EXERCISE PROMPT ▸ Omit the images and output every line of the data below exactly.
START DATA SECTION
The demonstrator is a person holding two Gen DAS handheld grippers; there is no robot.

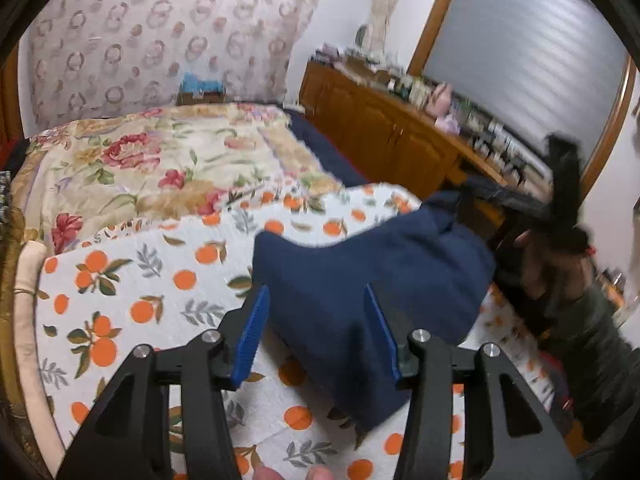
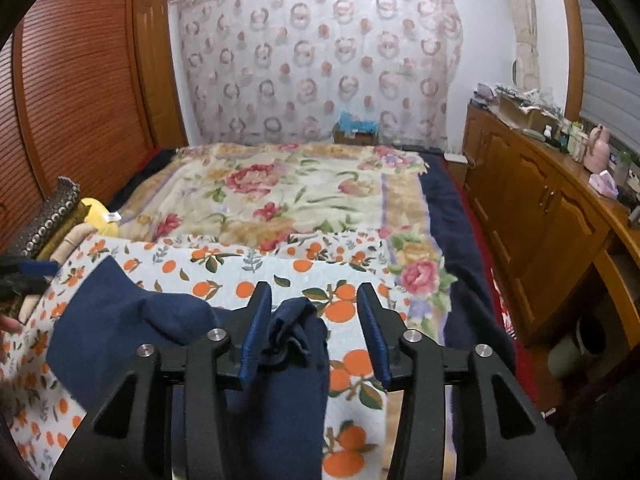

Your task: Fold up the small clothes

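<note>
Bedroom setting: work surface is a bed, with an orange-print sheet (image 2: 256, 276) spread over a floral blanket (image 2: 280, 188); wooden sideboard (image 2: 532, 200) along one wall, patterned curtain (image 2: 320, 60) at the far end.

Task item: one navy garment (image 1: 360, 280), lying on the orange-print sheet. Exact type not determinable from these views; soft knit, small. In the left wrist view it sits as a rounded, doubled-over mass just ahead of the fingers. In the right wrist view a bunched corner of it (image 2: 294, 320) stands up between the fingers, with a broad flap spreading off to the left.

Left gripper (image 1: 318, 332): jaws apart, about half open. Cloth lies between and under the blue pads (image 1: 252, 332); no pinch visible, neither pad pressing the fabric.

Right gripper (image 2: 314, 330): jaws likewise apart, roughly half open. Bunched corner sits in the gap, close to the left pad, clear of the right one. Not gripped.

Judgement on step: a fold appears to have been laid down and both grippers have let go; garment is released, resting on the sheet. Fold looks loose, edges uneven, corner rucked.

Next move calls for: backing both grippers clear without dragging cloth, then choosing fresh grip points on the outer edge for a second fold. The rucked corner would want flattening first, else the next fold will stack crooked.

Frame edges blurred on the left view; the right gripper (image 1: 560, 184) there is only a dark smear.
</note>
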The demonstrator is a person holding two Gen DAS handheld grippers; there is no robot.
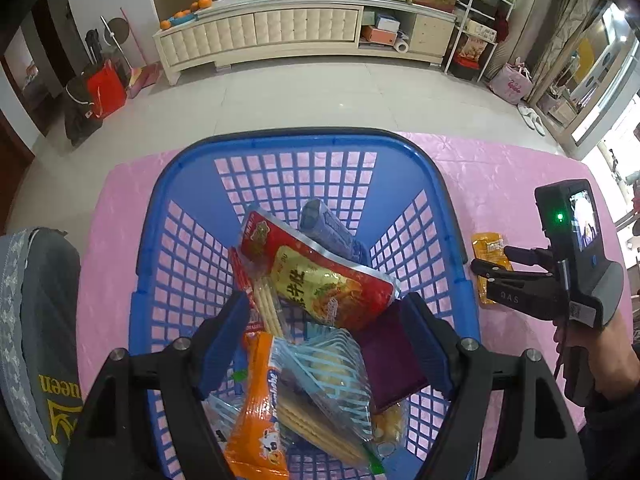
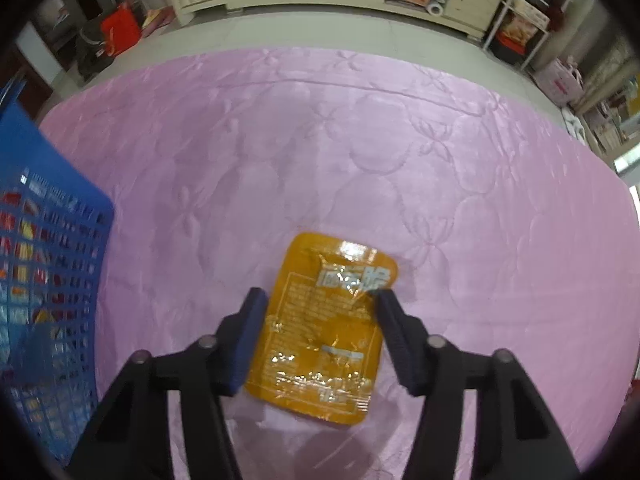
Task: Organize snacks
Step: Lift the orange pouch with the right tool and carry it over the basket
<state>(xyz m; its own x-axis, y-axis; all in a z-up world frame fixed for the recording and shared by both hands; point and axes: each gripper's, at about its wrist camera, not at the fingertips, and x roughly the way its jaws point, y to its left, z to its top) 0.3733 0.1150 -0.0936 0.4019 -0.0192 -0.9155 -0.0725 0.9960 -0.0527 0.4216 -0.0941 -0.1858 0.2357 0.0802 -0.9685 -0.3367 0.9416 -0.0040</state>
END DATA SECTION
SOLUTION TO THE PROBLEM ▸
The demonstrator is a person holding two Gen DAS handheld grippers; there is no robot.


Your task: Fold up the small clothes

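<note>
Bedroom setting: work surface is a bed, with an orange-print sheet (image 2: 256, 276) spread over a floral blanket (image 2: 280, 188); wooden sideboard (image 2: 532, 200) along one wall, patterned curtain (image 2: 320, 60) at the far end.

Task item: one navy garment (image 1: 360, 280), lying on the orange-print sheet. Exact type not determinable from these views; soft knit, small. In the left wrist view it sits as a rounded, doubled-over mass just ahead of the fingers. In the right wrist view a bunched corner of it (image 2: 294, 320) stands up between the fingers, with a broad flap spreading off to the left.

Left gripper (image 1: 318, 332): jaws apart, about half open. Cloth lies between and under the blue pads (image 1: 252, 332); no pinch visible, neither pad pressing the fabric.

Right gripper (image 2: 314, 330): jaws likewise apart, roughly half open. Bunched corner sits in the gap, close to the left pad, clear of the right one. Not gripped.

Judgement on step: a fold appears to have been laid down and both grippers have let go; garment is released, resting on the sheet. Fold looks loose, edges uneven, corner rucked.

Next move calls for: backing both grippers clear without dragging cloth, then choosing fresh grip points on the outer edge for a second fold. The rucked corner would want flattening first, else the next fold will stack crooked.

Frame edges blurred on the left view; the right gripper (image 1: 560, 184) there is only a dark smear.
</note>
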The demonstrator is a person holding two Gen DAS handheld grippers; there is no robot.
Task: Organize snacks
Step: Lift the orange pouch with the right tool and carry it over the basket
<state>(xyz m; its own x-axis, y-axis; all in a z-up world frame fixed for the recording and shared by both hands; point and axes: each gripper's, at about its wrist camera, not at the fingertips, and x roughly the way its jaws point, y to its left, z to its top) 0.3733 0.1150 -0.0936 0.4019 -0.0192 -0.9155 -0.0725 0.9960 -0.0527 0.4216 -0.0941 -0.1858 0.2357 0.0802 -0.9685 -0.3367 0.9416 -0.0040</state>

Nothing further is required by the exercise.